Work task
Word for word, write out all of the entries that follow.

Listed records
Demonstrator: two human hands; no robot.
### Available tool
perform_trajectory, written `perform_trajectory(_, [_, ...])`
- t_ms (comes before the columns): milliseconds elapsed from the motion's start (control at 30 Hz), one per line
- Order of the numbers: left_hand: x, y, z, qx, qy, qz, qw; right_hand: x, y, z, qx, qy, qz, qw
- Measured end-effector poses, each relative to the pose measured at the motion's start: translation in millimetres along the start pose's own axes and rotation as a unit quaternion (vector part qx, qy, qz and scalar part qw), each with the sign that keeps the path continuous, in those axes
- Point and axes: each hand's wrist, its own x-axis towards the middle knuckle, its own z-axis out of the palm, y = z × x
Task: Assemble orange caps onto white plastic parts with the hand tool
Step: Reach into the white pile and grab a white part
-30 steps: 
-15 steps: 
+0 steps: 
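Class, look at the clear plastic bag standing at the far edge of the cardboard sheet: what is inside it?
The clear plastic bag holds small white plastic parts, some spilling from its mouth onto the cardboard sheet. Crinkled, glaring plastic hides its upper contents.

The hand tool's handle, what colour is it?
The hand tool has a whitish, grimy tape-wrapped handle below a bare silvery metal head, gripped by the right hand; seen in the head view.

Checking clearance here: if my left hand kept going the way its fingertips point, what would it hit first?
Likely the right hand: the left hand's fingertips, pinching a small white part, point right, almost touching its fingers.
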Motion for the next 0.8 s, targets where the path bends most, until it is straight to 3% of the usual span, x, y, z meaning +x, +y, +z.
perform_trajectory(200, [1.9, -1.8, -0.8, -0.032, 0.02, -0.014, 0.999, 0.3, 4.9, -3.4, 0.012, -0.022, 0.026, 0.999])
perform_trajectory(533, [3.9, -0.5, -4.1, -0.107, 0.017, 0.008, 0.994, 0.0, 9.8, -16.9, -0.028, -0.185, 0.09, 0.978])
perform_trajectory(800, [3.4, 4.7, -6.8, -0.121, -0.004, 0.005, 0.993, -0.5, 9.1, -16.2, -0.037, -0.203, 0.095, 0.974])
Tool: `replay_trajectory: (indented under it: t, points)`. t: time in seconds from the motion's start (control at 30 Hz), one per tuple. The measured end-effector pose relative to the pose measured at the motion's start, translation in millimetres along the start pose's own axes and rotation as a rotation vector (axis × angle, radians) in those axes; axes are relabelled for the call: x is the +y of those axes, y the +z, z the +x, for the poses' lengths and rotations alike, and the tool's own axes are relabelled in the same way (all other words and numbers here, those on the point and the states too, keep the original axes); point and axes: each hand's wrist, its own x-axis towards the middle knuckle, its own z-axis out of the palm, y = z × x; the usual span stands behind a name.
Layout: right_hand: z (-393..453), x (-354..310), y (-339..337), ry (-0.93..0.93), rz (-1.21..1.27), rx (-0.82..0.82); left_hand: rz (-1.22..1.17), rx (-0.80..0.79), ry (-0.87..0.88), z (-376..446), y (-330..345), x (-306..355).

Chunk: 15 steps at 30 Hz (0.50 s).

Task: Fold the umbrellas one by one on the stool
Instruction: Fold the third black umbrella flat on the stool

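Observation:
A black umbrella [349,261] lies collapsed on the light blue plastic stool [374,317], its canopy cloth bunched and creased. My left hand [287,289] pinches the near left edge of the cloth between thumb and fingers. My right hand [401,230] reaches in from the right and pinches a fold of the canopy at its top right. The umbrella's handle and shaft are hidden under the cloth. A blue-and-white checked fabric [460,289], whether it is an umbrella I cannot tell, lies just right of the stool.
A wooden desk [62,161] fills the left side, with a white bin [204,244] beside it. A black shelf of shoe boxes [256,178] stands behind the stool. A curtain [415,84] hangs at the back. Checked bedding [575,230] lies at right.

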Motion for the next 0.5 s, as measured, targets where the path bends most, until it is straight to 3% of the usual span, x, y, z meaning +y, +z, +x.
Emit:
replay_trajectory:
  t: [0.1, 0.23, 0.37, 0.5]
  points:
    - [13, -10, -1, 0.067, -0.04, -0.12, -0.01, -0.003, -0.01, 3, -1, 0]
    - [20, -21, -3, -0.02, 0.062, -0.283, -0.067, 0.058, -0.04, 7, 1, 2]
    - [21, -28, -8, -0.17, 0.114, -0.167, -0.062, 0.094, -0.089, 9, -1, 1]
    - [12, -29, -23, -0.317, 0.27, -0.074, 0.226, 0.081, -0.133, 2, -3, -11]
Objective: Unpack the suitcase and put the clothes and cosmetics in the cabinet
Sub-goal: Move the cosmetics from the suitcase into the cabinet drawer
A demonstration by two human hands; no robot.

Result of this exercise
Demonstrator: two human hands; no robot.
### Available tool
perform_trajectory, written `perform_trajectory(_, [_, ...])`
- t_ms (comes before the columns): milliseconds elapsed from the motion's start (control at 30 Hz), one per line
- Order of the numbers: left_hand: x, y, z, qx, qy, qz, qw; right_hand: x, y, z, qx, qy, qz, qw
- Measured end-effector poses, each relative to the pose measured at the motion's start: translation in millimetres along the start pose's own axes and rotation as a unit quaternion (vector part qx, qy, qz and scalar part qw), each with the sign that keeps the path continuous, in those axes
- Point and axes: each hand's wrist, its own x-axis towards the middle knuckle, its own z-axis out of the palm, y = z × x
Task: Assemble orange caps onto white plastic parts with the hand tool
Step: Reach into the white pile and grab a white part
-30 steps: 
-15 steps: 
+0 steps: 
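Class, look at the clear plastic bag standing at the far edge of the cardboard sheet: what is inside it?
The clear plastic bag holds small white plastic parts, some spilling from its mouth onto the cardboard sheet. Crinkled, glaring plastic hides its upper contents.

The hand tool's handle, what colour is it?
The hand tool has a whitish, grimy tape-wrapped handle below a bare silvery metal head, gripped by the right hand; seen in the head view.

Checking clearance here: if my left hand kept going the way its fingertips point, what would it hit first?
Likely the right hand: the left hand's fingertips, pinching a small white part, point right, almost touching its fingers.
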Motion for the next 0.8 s, targets where the path bends most, until it is straight to 3% of the usual span, x, y, z meaning +x, +y, +z.
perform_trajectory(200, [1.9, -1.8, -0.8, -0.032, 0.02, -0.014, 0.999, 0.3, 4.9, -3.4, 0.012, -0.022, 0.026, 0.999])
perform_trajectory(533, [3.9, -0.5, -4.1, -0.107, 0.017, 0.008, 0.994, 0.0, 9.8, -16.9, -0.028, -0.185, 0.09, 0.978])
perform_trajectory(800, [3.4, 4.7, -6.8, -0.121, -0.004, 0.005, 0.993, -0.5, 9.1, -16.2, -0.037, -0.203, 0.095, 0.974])
Tool: `replay_trajectory: (indented under it: t, points)`. t: time in seconds from the motion's start (control at 30 Hz), one per tuple. The measured end-effector pose relative to the pose measured at the motion's start, translation in millimetres along the start pose's own axes and rotation as a rotation vector (axis × angle, radians) in those axes; axes are relabelled for the call: x is the +y of those axes, y the +z, z the +x, for the poses' lengths and rotations alike, and the tool's own axes are relabelled in the same way (all other words and numbers here, those on the point and the states too, keep the original axes); point and axes: each hand's wrist, its own x-axis towards the middle knuckle, its own z-axis out of the palm, y = z × x; the usual span stands behind a name.
Layout: right_hand: z (-393..453), x (-354..310), y (-339..337), ry (-0.93..0.93), rz (-1.21..1.27), rx (-0.82..0.82); left_hand: rz (-1.22..1.17), rx (-0.80..0.79), ry (-0.87..0.88), z (-376..446), y (-330..345), x (-306..355).

Chunk: 15 steps at 30 Hz (0.50 s).

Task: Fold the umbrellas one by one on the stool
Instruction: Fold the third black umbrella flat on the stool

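Observation:
A black umbrella [349,261] lies collapsed on the light blue plastic stool [374,317], its canopy cloth bunched and creased. My left hand [287,289] pinches the near left edge of the cloth between thumb and fingers. My right hand [401,230] reaches in from the right and pinches a fold of the canopy at its top right. The umbrella's handle and shaft are hidden under the cloth. A blue-and-white checked fabric [460,289], whether it is an umbrella I cannot tell, lies just right of the stool.
A wooden desk [62,161] fills the left side, with a white bin [204,244] beside it. A black shelf of shoe boxes [256,178] stands behind the stool. A curtain [415,84] hangs at the back. Checked bedding [575,230] lies at right.
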
Motion for the next 0.5 s, as measured, targets where the path bends most, until it is straight to 3% of the usual span, x, y, z meaning +y, +z, +x.
Emit:
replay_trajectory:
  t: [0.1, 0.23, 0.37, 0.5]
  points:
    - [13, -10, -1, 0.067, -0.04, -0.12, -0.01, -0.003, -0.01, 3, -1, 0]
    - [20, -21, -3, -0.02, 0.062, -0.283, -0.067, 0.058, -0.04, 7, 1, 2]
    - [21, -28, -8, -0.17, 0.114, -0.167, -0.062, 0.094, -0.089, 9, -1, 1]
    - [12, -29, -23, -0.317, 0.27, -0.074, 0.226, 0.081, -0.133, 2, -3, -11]
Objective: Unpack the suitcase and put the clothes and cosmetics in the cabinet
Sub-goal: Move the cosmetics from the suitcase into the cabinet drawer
A demonstration by two human hands; no robot.

The answer has now been finished.